» **EXERCISE BRIEF**
Each line of the data must be given back verbatim, with pictures removed.

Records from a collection
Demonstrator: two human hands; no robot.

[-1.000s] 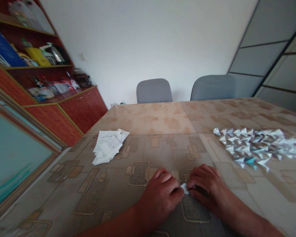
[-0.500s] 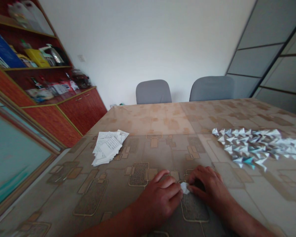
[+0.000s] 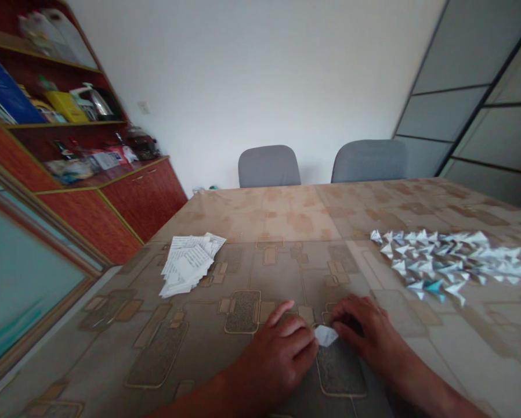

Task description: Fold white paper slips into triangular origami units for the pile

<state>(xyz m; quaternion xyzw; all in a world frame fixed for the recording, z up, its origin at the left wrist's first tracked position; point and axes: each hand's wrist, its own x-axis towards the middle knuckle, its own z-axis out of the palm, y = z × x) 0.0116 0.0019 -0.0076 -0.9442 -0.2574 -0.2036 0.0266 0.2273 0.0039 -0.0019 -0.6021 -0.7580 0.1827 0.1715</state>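
Note:
A small folded white paper piece (image 3: 326,335) lies near the table's front, between my two hands. My left hand (image 3: 282,348) pinches its left edge, with the index finger raised a little. At its right edge my right hand (image 3: 367,325) has thumb and fingers closed on the paper. To the left lies a loose fan of printed paper slips (image 3: 187,264). Over on the right, several small folded paper pieces (image 3: 443,261) with pointed tips stand in rows, one of them partly turquoise.
The patterned tablecloth (image 3: 252,217) covers the table. Two grey chairs (image 3: 269,166) stand behind its far edge. A red-brown cabinet (image 3: 143,197) with bottles, a kettle and folders is at the left, and panelled sliding doors (image 3: 452,75) at the right.
More of the small paper shows between my hands, which have moved very slightly apart. The whole view has shifted a little.

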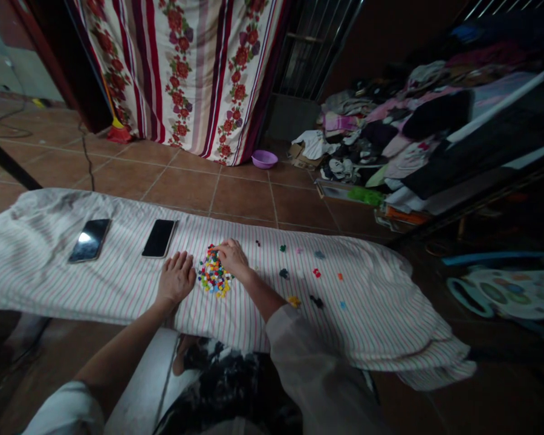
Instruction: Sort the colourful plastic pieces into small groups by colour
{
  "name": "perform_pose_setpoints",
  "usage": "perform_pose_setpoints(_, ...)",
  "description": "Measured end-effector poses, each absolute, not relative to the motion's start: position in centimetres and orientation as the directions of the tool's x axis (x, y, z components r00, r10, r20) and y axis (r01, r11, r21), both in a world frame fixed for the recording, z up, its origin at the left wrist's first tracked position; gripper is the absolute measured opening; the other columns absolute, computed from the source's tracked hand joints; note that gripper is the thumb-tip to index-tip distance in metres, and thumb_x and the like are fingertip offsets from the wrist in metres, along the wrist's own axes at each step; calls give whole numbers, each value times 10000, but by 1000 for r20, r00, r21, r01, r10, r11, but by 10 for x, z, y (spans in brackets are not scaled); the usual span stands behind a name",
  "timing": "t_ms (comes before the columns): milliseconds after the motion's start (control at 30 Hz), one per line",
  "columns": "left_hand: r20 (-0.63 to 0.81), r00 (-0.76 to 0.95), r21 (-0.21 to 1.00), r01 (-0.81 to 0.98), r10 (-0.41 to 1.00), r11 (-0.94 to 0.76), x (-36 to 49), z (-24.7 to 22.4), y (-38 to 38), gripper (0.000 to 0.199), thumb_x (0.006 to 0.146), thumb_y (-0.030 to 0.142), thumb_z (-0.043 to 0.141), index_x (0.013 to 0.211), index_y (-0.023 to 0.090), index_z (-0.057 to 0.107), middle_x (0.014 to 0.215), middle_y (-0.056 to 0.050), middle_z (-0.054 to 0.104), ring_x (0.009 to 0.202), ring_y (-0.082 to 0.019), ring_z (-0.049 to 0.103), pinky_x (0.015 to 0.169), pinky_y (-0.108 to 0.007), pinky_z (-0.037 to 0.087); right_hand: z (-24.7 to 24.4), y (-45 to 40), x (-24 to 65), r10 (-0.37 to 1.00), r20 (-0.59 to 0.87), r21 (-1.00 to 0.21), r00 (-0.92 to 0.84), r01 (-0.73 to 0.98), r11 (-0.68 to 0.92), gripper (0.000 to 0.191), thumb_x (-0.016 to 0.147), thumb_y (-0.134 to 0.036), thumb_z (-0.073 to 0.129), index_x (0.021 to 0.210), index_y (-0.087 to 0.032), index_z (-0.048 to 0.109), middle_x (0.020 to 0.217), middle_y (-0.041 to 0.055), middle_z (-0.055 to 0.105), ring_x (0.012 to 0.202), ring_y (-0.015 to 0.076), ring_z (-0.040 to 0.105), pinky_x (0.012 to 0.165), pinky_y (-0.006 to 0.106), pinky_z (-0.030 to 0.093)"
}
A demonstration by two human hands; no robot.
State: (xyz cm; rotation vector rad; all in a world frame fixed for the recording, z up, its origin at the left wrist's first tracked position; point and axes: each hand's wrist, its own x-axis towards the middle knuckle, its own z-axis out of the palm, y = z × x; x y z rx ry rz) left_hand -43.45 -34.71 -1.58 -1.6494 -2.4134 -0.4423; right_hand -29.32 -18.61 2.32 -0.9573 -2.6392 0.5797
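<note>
A pile of small multicoloured plastic pieces (pixel 216 279) lies on a striped cloth (pixel 131 290). Flat on the cloth just left of the pile rests my left hand (pixel 176 278), fingers stretched out, holding nothing. My right hand (pixel 233 257) reaches over the pile's upper right side, its fingertips bent down and touching the pieces; whatever is between them is too small to make out. To the right sit small sorted groups, among them dark green pieces (pixel 283 248), red pieces (pixel 317 273), yellow pieces (pixel 294 301), black pieces (pixel 316 301), an orange piece (pixel 340 277) and a blue piece (pixel 343 304).
Two phones, one dark (pixel 89 240) and one light-edged (pixel 159 238), lie on the cloth's left part. Beyond it are a tiled floor (pixel 185 184), a floral curtain (pixel 185 78), a purple basin (pixel 264 159), a red broom (pixel 119 132) and heaped clothes (pixel 390 127).
</note>
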Motion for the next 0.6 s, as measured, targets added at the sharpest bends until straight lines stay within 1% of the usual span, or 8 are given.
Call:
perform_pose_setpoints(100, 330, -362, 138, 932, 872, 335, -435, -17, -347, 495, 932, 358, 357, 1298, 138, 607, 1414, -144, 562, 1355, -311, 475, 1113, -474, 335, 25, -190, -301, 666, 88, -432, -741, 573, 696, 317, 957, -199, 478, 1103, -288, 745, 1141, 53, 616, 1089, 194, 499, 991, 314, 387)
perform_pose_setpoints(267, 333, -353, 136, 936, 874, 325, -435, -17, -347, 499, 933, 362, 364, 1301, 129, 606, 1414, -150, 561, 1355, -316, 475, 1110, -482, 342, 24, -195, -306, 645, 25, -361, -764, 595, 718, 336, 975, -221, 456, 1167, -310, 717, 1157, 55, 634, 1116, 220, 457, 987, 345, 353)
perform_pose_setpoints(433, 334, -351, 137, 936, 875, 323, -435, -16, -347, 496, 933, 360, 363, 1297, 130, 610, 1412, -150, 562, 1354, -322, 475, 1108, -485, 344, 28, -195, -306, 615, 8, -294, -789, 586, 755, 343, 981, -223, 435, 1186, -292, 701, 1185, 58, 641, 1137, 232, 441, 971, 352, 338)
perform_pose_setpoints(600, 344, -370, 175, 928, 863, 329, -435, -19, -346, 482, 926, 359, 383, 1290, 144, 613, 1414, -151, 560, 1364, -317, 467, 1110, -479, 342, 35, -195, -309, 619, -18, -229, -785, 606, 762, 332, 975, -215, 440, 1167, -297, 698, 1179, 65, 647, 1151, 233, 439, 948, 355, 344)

» **SOLUTION**
Demonstrator: two human hands; no robot.

[-1.000s] 
[-0.500s] 
[+0.000s] 

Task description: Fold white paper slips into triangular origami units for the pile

<state>(xyz m; quaternion xyzw; all in a world frame fixed for the recording, z up, its origin at the left wrist's first tracked position; point and axes: each hand's wrist, its own x-axis towards the middle knuckle, its own z-axis out of the palm, y = z × x) 0.0116 0.0019 -0.0076 -0.9442 -0.2574 -0.2036 0.0266 0.2273 0.0039 -0.0019 -0.6021 -0.7580 0.1827 0.1715</state>
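Note:
A small folded white paper piece (image 3: 326,335) lies near the table's front, between my two hands. My left hand (image 3: 282,348) pinches its left edge, with the index finger raised a little. At its right edge my right hand (image 3: 367,325) has thumb and fingers closed on the paper. To the left lies a loose fan of printed paper slips (image 3: 187,264). Over on the right, several small folded paper pieces (image 3: 443,261) with pointed tips stand in rows, one of them partly turquoise.
The patterned tablecloth (image 3: 252,217) covers the table. Two grey chairs (image 3: 269,166) stand behind its far edge. A red-brown cabinet (image 3: 143,197) with bottles, a kettle and folders is at the left, and panelled sliding doors (image 3: 452,75) at the right.
More of the small paper shows between my hands, which have moved very slightly apart. The whole view has shifted a little.
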
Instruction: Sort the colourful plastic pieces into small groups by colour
{
  "name": "perform_pose_setpoints",
  "usage": "perform_pose_setpoints(_, ...)",
  "description": "Measured end-effector poses, each absolute, not relative to the motion's start: position in centimetres and orientation as the directions of the tool's x axis (x, y, z components r00, r10, r20) and y axis (r01, r11, r21), both in a world frame fixed for the recording, z up, its origin at the left wrist's first tracked position; gripper is the absolute measured opening; the other columns absolute, computed from the source's tracked hand joints; note that gripper is the thumb-tip to index-tip distance in metres, and thumb_x and the like are fingertip offsets from the wrist in metres, along the wrist's own axes at each step; calls give whole numbers, each value times 10000, but by 1000 for r20, r00, r21, r01, r10, r11, but by 10 for x, z, y (spans in brackets are not scaled); the usual span stands behind a name",
  "timing": "t_ms (comes before the columns): milliseconds after the motion's start (control at 30 Hz), one per line",
  "columns": "left_hand: r20 (-0.63 to 0.81), r00 (-0.76 to 0.95), r21 (-0.21 to 1.00), r01 (-0.81 to 0.98), r10 (-0.41 to 1.00), r11 (-0.94 to 0.76), x (-36 to 49), z (-24.7 to 22.4), y (-38 to 38), gripper (0.000 to 0.199), thumb_x (0.006 to 0.146), thumb_y (-0.030 to 0.142), thumb_z (-0.043 to 0.141), index_x (0.013 to 0.211), index_y (-0.023 to 0.090), index_z (-0.057 to 0.107), middle_x (0.014 to 0.215), middle_y (-0.056 to 0.050), middle_z (-0.054 to 0.104), ring_x (0.009 to 0.202), ring_y (-0.082 to 0.019), ring_z (-0.049 to 0.103), pinky_x (0.015 to 0.169), pinky_y (-0.108 to 0.007), pinky_z (-0.037 to 0.087); right_hand: z (-24.7 to 24.4), y (-45 to 40), x (-24 to 65), r10 (-0.37 to 1.00), r20 (-0.59 to 0.87), r21 (-1.00 to 0.21), r00 (-0.92 to 0.84), r01 (-0.73 to 0.98), r11 (-0.68 to 0.92), gripper (0.000 to 0.191), thumb_x (-0.016 to 0.147), thumb_y (-0.134 to 0.036), thumb_z (-0.073 to 0.129), index_x (0.021 to 0.210), index_y (-0.087 to 0.032), index_z (-0.048 to 0.109), middle_x (0.020 to 0.217), middle_y (-0.041 to 0.055), middle_z (-0.055 to 0.105), ring_x (0.012 to 0.202), ring_y (-0.015 to 0.076), ring_z (-0.040 to 0.105), pinky_x (0.012 to 0.165), pinky_y (-0.006 to 0.106), pinky_z (-0.030 to 0.093)"
}
A demonstration by two human hands; no robot.
State: (xyz cm; rotation vector rad; all in a world frame fixed for the recording, z up, its origin at the left wrist's first tracked position; point and axes: each hand's wrist, its own x-axis towards the middle knuckle, its own z-axis out of the palm, y = z × x; x y z rx ry rz) left_hand -43.45 -34.71 -1.58 -1.6494 -2.4134 -0.4423; right_hand -29.32 -18.61 2.32 -0.9573 -2.6392 0.5797
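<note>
A pile of small multicoloured plastic pieces (pixel 216 279) lies on a striped cloth (pixel 131 290). Flat on the cloth just left of the pile rests my left hand (pixel 176 278), fingers stretched out, holding nothing. My right hand (pixel 233 257) reaches over the pile's upper right side, its fingertips bent down and touching the pieces; whatever is between them is too small to make out. To the right sit small sorted groups, among them dark green pieces (pixel 283 248), red pieces (pixel 317 273), yellow pieces (pixel 294 301), black pieces (pixel 316 301), an orange piece (pixel 340 277) and a blue piece (pixel 343 304).
Two phones, one dark (pixel 89 240) and one light-edged (pixel 159 238), lie on the cloth's left part. Beyond it are a tiled floor (pixel 185 184), a floral curtain (pixel 185 78), a purple basin (pixel 264 159), a red broom (pixel 119 132) and heaped clothes (pixel 390 127).
</note>
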Motion for the next 0.6 s, as measured, targets added at the sharpest bends until straight lines stay within 1% of the usual span, or 8 are given.
Call:
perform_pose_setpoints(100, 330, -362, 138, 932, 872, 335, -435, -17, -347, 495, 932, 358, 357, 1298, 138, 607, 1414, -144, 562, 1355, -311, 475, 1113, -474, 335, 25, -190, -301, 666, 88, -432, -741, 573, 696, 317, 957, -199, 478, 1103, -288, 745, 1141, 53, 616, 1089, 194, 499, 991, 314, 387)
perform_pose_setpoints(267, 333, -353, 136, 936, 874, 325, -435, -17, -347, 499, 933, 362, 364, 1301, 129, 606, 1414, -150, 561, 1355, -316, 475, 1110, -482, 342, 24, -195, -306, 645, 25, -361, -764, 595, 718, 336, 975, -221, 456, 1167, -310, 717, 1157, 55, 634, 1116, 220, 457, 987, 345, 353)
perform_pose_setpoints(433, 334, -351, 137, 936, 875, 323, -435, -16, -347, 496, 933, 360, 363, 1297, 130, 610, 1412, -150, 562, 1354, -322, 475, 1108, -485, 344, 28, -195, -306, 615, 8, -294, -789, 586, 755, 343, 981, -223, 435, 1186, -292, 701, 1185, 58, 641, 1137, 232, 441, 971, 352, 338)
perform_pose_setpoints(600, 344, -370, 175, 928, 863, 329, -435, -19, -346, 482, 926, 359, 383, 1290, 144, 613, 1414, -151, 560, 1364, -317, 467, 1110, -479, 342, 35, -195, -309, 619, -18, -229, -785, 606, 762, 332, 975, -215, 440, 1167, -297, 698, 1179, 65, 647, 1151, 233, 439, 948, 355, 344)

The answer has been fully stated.